Popular supplements that can be dangerous, say experts
Vitamin supplements are marketed as easy ways to provide your body with the nutrients it needs without having to follow a perfect diet, but did you know that some are the most unhealthy supplements that you shouldn’t be taking? If you are on a daily regimen of vitamin supplements, you can assume that you are doing something healthy for your body. But in some cases, you do the exact opposite.
“Numerous surveys show that the claimed benefits are unproven and in the worst case, vitamins and supplements can be harmful,” says Dr Mike Varshavski, DO. Want to make sure you’re not putting yourself at risk with your “healthy” supplements? Here are seven of the most unhealthy supplements you shouldn’t be taking. Read on to find out more and to ensure your health and the health of others, don’t miss these Sure Signs You May Have Already Had COVID.
You must be careful before taking calcium
Calcium helps keep your bones strong and your heart pumping. But to be well absorbed, calcium must be accompanied by the right amount of vitamin D. What if not? The extra calcium can get into your arteries instead of helping your bones.
A to study published in the Journal of the American Heart Association analyzed 2,700 people who took calcium supplements for 10 years and concluded that excess calcium caused a buildup in the aorta and other arteries. Calcium is essential, but getting it straight from your diet is healthier.

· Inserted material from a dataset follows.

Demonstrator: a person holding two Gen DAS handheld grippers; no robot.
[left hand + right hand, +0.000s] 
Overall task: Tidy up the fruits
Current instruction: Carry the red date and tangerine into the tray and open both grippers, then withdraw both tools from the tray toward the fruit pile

Kava is a natural supplement used to treat anxiety and insomnia. “Kava supplements may have a small effect on reducing anxiety, but they have been linked to a risk of serious liver damage,” according to the National Center for Complementary and Integrative Health (NCCIH). While it can reduce anxiety, too much kava can lead to liver damage or failure.
The supplement can also cause “digestive disturbances, headaches, dizziness, and other side effects,” says the NCCIH. If you choose to take kava for anxiety, pay attention to your dosage and how long you regularly take the supplement to avoid permanent damage.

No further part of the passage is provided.